In these few months, it also has sued the Justice Department three times: for information on its Internet and telephone monitoring systems; for information on its massive database of Americans' personal information; and most recently for the secret Foreign Intelligence Surveillance Act Court orders that supposedly authorize the National Security Agency's domestic warrantless wiretapping program.
"That's sort of a perfect example for the need for the work we're doing: You'd think a federal court order that supposedly resolves one of the most controversial policy issues debated in the last few years would be on the public record, or at least parts of it," Sobel said. "The chief judge of the FISA Court ... indicated that she didn't have any objection to making it public, but it's the Justice Department's call."

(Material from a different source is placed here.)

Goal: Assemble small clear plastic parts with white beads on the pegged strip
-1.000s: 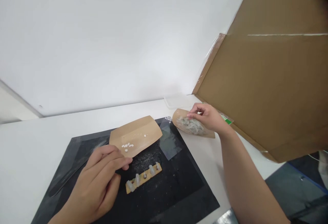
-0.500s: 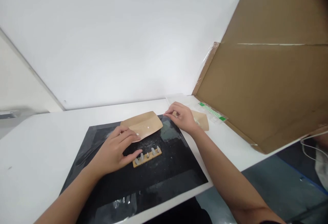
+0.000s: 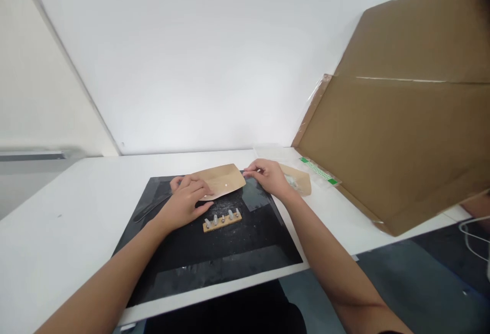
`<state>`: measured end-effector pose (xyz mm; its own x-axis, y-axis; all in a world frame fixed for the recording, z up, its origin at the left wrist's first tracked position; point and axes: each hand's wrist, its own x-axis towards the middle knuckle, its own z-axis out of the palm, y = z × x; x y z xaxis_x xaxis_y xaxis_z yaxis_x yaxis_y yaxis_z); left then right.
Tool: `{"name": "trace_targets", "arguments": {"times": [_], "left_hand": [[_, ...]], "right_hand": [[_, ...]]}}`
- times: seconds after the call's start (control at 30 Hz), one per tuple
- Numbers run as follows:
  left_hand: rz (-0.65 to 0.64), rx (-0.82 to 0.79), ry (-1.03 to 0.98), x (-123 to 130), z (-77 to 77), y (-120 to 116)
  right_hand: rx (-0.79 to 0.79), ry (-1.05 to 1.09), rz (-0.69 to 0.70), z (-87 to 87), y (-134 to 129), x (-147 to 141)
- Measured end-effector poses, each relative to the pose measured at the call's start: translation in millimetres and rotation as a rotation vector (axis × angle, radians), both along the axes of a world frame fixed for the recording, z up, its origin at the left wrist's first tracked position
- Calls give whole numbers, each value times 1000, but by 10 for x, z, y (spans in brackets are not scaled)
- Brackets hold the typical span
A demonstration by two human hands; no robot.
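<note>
My left hand [image 3: 186, 204] rests at the left end of a curled brown paper sheet [image 3: 225, 178], its fingertips on the paper and its thumb stretched apart. Small white bits lie on that sheet. At the sheet's right end my right hand [image 3: 267, 175] is closed in a pinch; whatever its fingertips hold is hidden. Nearer to me, a narrow wooden strip [image 3: 222, 223] carries several short metal pegs, most with a pale, translucent nail-like tip. A slim dark tool [image 3: 151, 208] lies beside my left wrist, partly hidden. Everything but my right hand sits on a black mat [image 3: 225, 257].
Behind my right hand lies another brown paper [image 3: 302, 180] with pale, clear pieces on it. A clear sleeve with a green-and-white strip [image 3: 319, 171] is farther right. Folded cardboard [image 3: 401, 140] stands along the right side of the white table [image 3: 72, 222].
The view has tilted up and shifted. My left hand has slid its fingertips farther over the paper, away from the wooden strip. My right hand keeps its pinch at about the same place.
</note>
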<state>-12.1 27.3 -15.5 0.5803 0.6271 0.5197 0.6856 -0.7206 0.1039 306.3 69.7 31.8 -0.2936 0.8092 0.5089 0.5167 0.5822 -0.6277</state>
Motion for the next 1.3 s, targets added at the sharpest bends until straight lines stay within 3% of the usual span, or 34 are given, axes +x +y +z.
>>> {"name": "trace_targets", "arguments": {"times": [0.17,0.43,0.67,0.77,0.87,0.97,1.0,1.03,1.1,1.17,1.3], "left_hand": [[8,-1,-1,-16,18,20],[-27,-40,36,-62,56,26],[22,-113,123,-96,242,-38],[161,-116,137,-191,388,-60],[426,-89,125,-404,472,-141],[733,-51,138,-680,394,-309],[877,-56,229,-760,334,-374],[942,-112,336,-824,266,-435],[1015,-235,383,-894,128,-530],[997,-296,385,-896,25,-565],[950,-349,365,-826,-10,-474]], "right_hand": [[-58,-16,-1,-16,-9,-24],[-136,-78,15,-205,31,-139],[-134,-168,12,-233,41,-163],[-122,-202,13,-226,22,-147],[-121,-227,9,-221,16,-121],[-133,-253,10,-213,19,-84],[-138,-260,15,-208,20,-71],[-140,-266,23,-204,20,-58],[-144,-277,41,-193,14,-36],[-139,-295,53,-186,7,-23],[-92,-339,58,-192,1,-20]]}}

Pursuit of the FISA Court orders also typifies the comprehensive way that EFF can approach issues, Sobel said.
The Electronic Frontier Foundation was founded in 1990 to deal with emerging high-tech issues of free speech, privacy, innovation, and consumer rights. It has fought for online file-sharing rights; defended bloggers and webmasters against censorship; sued over electronic voting discrepancies; and so on.

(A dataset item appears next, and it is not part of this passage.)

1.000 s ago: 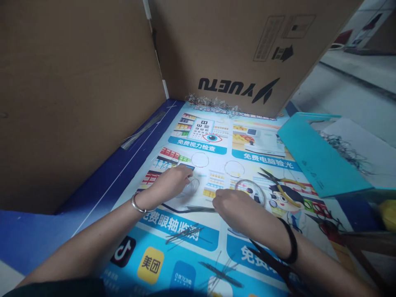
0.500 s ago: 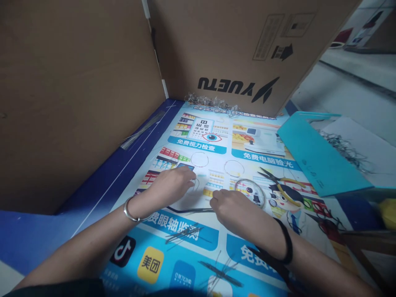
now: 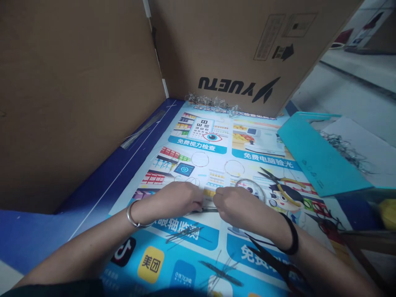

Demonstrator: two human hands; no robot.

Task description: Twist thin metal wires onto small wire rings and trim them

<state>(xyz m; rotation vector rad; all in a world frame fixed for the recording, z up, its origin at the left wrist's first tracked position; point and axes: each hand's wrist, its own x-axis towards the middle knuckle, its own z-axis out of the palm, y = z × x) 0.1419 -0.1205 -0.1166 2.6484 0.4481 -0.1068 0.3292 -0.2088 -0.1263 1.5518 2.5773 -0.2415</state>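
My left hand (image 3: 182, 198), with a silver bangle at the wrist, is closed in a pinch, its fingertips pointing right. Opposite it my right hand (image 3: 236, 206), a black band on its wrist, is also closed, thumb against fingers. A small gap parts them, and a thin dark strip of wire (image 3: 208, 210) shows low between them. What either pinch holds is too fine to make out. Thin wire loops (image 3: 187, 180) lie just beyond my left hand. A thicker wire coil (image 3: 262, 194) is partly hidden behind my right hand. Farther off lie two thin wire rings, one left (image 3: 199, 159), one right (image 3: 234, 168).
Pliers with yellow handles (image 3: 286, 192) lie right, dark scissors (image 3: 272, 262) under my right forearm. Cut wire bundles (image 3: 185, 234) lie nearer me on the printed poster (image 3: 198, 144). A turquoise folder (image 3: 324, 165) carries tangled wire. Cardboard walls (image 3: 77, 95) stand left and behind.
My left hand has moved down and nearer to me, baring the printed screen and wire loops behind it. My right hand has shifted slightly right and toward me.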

So while some of the two dozen staffers at EFF's main office in San Francisco pursue a massive lawsuit it filed against AT&T in January 2006 -- accusing the telecom giant of violating the law and customers' privacy by collaborating with the National Security Agency to wiretap and data-mine Americans' communications -- the FLAG Project's separate FOIA lawsuit against the Justice Department now approaches the same issue from the public sector.

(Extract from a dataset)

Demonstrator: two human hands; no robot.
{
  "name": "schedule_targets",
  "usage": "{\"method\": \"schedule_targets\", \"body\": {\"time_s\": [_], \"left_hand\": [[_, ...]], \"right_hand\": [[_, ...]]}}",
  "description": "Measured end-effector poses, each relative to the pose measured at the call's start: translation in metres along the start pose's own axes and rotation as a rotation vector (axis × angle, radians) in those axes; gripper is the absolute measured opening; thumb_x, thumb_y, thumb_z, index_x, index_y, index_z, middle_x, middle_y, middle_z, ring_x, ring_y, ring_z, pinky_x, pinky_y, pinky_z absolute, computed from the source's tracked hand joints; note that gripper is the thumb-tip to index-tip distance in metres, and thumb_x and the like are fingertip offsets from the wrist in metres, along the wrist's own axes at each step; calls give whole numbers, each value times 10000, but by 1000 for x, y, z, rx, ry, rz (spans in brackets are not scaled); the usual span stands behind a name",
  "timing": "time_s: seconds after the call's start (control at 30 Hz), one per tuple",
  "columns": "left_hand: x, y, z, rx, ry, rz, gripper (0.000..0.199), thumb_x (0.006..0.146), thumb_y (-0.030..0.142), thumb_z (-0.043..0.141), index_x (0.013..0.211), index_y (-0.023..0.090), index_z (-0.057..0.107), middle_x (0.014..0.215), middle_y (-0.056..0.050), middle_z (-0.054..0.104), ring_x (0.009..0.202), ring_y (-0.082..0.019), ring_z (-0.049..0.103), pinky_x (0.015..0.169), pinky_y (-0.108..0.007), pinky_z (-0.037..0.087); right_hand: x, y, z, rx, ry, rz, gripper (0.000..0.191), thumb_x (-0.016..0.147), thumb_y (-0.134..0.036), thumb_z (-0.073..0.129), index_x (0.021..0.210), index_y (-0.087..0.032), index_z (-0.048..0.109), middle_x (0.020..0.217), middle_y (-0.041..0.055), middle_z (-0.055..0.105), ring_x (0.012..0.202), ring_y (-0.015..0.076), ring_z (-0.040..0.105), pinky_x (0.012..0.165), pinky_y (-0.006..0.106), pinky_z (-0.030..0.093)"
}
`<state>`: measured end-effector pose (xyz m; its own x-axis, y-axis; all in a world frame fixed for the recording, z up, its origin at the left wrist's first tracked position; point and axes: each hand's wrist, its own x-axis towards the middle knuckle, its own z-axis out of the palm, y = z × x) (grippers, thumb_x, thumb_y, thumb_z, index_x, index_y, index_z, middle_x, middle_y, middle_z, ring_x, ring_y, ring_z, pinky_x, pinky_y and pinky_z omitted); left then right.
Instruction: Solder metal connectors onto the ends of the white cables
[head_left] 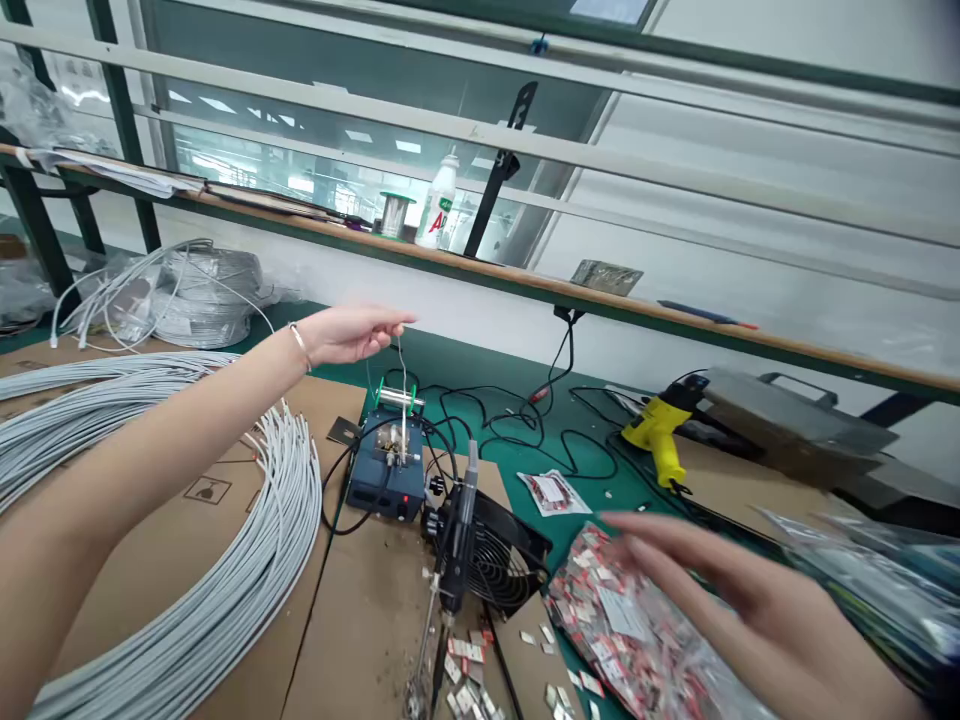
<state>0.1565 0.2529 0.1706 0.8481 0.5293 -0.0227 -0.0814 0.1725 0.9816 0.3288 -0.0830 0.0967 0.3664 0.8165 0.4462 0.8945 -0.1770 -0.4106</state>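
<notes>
My left hand [352, 334] is raised with its fingers pinched on a thin strand of solder wire [403, 370]. The strand hangs straight down toward a small spool with green ends [400, 397] on top of the blue soldering station [385, 490], whose red light is lit. My right hand [739, 600], smeared by motion, reaches in from the lower right with its fingers stretched out and nothing visible in them. It is over a clear plastic bag [626, 625] of small red and white parts. A soldering iron [459, 545] stands tip down beside a black fan [510, 555].
Large coils of grey cable [281, 520] lie on cardboard at the left. Loose small parts [466, 650] are scattered near the front. A yellow heat gun [660, 435] lies at the right, with black cords across the green mat. A white bottle [437, 205] stands on the shelf.
</notes>
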Motion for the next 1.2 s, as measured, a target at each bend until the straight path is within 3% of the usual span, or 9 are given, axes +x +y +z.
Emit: {"method": "schedule_targets", "body": {"time_s": [0.1,0.17,0.27,0.4,0.63,0.8,0.9,1.1,1.2], "left_hand": [[18,23,11,237,-27,108,138,846,179,585,916,70,632,643,-7,533,414,3,430,359,-89,346],[40,26,13,400,0,177,121,843,192,591,865,77,621,647,-12,545,421,-10,438,376,-123,352],[79,11,11,518,114,237,127,864,196,559,803,86,580,608,3,531,419,-36,453,417,-173,393],[120,-21,1,656,260,294,136,880,235,543,890,101,566,627,34,527,469,-59,488,465,-194,435],[147,-43,-16,707,392,279,217,904,306,509,912,100,576,695,13,564,526,-62,515,509,-201,465],[155,-50,-18,694,402,232,215,909,300,502,919,97,571,723,4,568,549,-62,526,513,-197,475],[153,-60,-17,693,338,172,223,910,301,498,881,93,571,702,6,566,538,-60,529,507,-195,480],[129,-87,-23,745,56,4,216,853,277,583,751,89,609,596,8,581,453,-54,509,454,-179,446],[118,-98,-25,777,-20,-47,181,843,253,593,749,100,619,567,23,571,461,-57,515,460,-176,448]], "right_hand": [[73,-3,9,42,-47,43,398,814,-518,482,964,-196,662,808,79,690,737,215,657,622,285,538],[115,-10,22,103,-125,51,381,837,-456,462,998,-161,640,821,87,682,747,200,644,650,278,521],[162,-18,51,163,-260,76,316,898,-358,437,1059,-153,615,879,77,676,742,162,623,670,255,488],[197,-15,93,159,-345,88,225,905,-286,474,977,-148,637,833,61,680,671,139,611,641,237,454],[225,-8,154,282,-505,134,253,920,-274,464,875,-117,657,809,62,686,568,102,582,533,194,426],[232,-18,173,347,-489,206,185,872,-170,515,767,-100,649,703,35,660,504,83,535,529,190,427],[232,-20,174,358,-489,240,177,852,-150,542,717,-98,644,697,38,658,499,74,521,538,191,430],[230,-19,172,342,-524,285,187,847,-157,557,697,-99,653,710,46,669,498,77,514,478,190,395],[230,-20,174,322,-548,282,185,844,-134,558,692,-99,658,687,38,665,496,76,515,494,189,406]]}}
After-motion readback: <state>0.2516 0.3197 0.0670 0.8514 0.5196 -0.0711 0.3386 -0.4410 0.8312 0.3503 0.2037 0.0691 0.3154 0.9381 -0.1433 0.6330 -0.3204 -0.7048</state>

It's this kind of synergy that attracted Sobel and his FLAG Project cohort, Marcia Hofmann, to leave the Electronic Privacy Information Center -- which Sobel had cofounded in 1994 -- and join EFF last year.
"Shining some light on government activities that raise significant privacy and civil liberties issues is obviously more than a full-time job for just the two of us involved in this project," he said. "We have to pick and choose where we direct our limited resources; there is so much going on that does warrant investigation."
"The FLAG Project's work earns kudos from other civil libertarians. It's fair to say we're all a little freer when EFF is doing its job, and we all know more about what our government is up to because of them," said Timothy Sparapani, the American Civil Liberties Union's legislative counsel on privacy issues in Washington, D.C.
"And David has been doing cutting-edge work for as long as he's been working.... He's an internationally recognized expert in this area."
"EFF recognized as early as anybody else, and stood shoulder to shoulder with my litigators here, that the current administration's distortion of the state-secrets doctrine and the dramatic, geometric expansion of the number of classified documents has really been unprecedented," Sparapani said. "EFF was one of the first groups to recognize the effect that this would have on public discourse and oversight."
Georgetown University Law School professor David Vladeck, an expert in open government law, also praised the FLAG Project.
"They're using FOIA in a way that I think is the best example of why we need a strong FOIA," he said. "These are good cases that ought to be filed -- I wish I were more optimistic about their ability to prevail given the tenor of the way FOIA is being construed on national security issues by the courts."
Sobel said for now the FLAG Project still is striving to clear many of the initial hurdles that have to be overcome when one uses the Freedom of Information Act.